The euro is expected to move in a range against the dollar in the near term and to weaken in the medium term, Danske Bank Research said.
“While our forecast for the Federal Reserve and the European Central Bank suggests upside risk to the cross in 1Q, we stress that a broader central bank pricing could prove to be more crucial for EUR/USD,” Danske said, adding that it saw levels above 1.10 as temporary.
It has maintained a strategic case for a lower EUR/USD in the medium term.
Sterling weakened after U.K. data showed wages continuing to slow from elevated levels , with average pay growth excluding bonuses falling to 6.6% in the three months to November from a revised 7.2% in the period to October.

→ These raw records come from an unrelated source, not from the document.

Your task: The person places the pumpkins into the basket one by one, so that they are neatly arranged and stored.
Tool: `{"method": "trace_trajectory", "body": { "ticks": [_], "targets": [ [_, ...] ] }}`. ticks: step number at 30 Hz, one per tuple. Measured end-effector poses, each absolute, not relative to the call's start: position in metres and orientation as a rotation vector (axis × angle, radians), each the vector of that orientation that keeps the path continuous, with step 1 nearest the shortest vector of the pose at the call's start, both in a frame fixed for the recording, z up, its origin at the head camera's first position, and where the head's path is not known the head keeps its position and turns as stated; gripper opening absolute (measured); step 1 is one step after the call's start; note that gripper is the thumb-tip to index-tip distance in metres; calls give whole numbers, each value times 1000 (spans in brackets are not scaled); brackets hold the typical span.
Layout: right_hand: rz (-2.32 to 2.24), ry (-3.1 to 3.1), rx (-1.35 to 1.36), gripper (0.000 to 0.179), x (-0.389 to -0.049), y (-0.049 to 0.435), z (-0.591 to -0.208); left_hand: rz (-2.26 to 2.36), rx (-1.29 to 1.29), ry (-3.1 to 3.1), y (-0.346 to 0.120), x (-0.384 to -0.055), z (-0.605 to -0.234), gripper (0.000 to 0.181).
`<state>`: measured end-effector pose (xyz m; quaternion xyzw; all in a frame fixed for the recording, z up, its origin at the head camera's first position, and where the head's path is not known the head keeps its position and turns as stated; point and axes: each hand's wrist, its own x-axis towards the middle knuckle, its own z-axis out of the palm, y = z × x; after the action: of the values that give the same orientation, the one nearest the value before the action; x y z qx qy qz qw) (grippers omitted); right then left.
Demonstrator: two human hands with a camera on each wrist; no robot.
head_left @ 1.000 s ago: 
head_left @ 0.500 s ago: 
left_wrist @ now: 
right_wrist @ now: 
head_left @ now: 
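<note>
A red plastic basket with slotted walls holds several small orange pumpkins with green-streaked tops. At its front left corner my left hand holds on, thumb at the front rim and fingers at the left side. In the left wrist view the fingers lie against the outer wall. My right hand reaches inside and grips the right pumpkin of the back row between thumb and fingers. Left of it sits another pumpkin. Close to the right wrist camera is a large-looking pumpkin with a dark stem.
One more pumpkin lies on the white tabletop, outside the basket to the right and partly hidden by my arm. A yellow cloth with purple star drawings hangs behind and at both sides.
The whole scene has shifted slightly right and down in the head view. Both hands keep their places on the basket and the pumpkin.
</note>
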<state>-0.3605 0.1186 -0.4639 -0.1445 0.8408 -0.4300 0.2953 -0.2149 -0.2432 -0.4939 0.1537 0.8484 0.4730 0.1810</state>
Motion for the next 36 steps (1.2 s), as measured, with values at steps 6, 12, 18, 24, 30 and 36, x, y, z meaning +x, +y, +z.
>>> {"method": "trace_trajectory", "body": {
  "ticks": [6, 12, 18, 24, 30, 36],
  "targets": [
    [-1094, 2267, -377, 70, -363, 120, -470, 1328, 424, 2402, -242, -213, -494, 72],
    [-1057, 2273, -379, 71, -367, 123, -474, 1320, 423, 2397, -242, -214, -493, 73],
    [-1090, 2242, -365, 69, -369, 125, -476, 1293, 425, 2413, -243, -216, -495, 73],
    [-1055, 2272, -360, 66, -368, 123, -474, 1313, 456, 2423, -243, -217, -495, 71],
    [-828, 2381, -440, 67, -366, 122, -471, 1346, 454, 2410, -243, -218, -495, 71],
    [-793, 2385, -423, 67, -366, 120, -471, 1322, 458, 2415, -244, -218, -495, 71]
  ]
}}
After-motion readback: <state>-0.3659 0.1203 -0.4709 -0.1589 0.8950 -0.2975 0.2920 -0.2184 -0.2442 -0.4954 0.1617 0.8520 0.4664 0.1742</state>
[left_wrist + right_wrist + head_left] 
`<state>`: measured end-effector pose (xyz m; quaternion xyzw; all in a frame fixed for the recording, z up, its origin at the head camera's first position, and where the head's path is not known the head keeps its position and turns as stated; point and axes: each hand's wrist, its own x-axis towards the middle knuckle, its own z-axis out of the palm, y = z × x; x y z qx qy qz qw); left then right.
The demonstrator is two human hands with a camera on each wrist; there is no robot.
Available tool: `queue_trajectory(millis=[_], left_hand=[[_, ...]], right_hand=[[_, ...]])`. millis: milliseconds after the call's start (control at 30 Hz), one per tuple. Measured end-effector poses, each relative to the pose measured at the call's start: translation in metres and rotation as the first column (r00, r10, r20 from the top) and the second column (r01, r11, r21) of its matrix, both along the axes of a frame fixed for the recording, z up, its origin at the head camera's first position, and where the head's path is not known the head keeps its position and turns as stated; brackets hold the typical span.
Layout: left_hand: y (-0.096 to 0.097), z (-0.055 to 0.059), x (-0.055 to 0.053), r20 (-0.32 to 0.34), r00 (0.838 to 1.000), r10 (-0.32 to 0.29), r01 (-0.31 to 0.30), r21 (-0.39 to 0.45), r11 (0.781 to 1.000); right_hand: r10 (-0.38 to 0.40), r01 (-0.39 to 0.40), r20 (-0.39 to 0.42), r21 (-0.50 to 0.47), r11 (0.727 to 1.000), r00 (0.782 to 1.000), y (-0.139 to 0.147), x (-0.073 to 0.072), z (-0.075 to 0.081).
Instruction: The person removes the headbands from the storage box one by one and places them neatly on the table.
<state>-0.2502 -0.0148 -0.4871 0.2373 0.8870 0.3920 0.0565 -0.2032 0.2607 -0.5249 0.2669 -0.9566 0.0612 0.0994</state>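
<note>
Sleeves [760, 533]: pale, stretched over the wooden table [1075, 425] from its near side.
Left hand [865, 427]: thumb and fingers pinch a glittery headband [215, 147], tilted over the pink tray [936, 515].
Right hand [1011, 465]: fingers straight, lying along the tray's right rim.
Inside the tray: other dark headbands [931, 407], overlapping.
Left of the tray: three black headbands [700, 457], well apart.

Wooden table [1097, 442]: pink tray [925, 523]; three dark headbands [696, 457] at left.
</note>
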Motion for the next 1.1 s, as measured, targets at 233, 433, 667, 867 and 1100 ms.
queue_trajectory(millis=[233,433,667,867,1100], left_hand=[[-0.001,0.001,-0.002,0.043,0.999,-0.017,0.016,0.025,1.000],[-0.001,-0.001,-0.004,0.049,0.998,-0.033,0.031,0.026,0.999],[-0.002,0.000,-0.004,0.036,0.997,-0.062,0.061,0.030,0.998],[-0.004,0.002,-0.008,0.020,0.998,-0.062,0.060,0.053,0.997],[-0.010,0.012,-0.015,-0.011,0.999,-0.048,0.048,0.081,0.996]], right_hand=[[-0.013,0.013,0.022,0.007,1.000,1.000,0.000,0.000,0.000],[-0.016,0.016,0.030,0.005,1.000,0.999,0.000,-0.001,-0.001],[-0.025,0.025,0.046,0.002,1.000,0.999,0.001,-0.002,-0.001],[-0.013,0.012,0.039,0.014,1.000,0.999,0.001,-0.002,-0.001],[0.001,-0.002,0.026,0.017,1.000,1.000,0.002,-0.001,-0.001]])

This should reassure the Bank of England that risks of more persistent inflation in the U.K. are easing, MUFG said.
“It will encourage the U.K. rate market to price in earlier and deeper BOE rate cuts in the year ahead, weighing on the pound.”
Danske Bank Research said sterling hasn’t moved a great deal against the euro over the past month, but a relatively weaker performance of the U.K. economy than that of the eurozone will eventually weigh on the pound.
Danske expects EUR/GBP to rise to 0.89 in six to 12 months, compared with 0.8620 currently. For now, however, the global investment environment suggests there’s little “meaningful difference” between sterling and the euro, it said.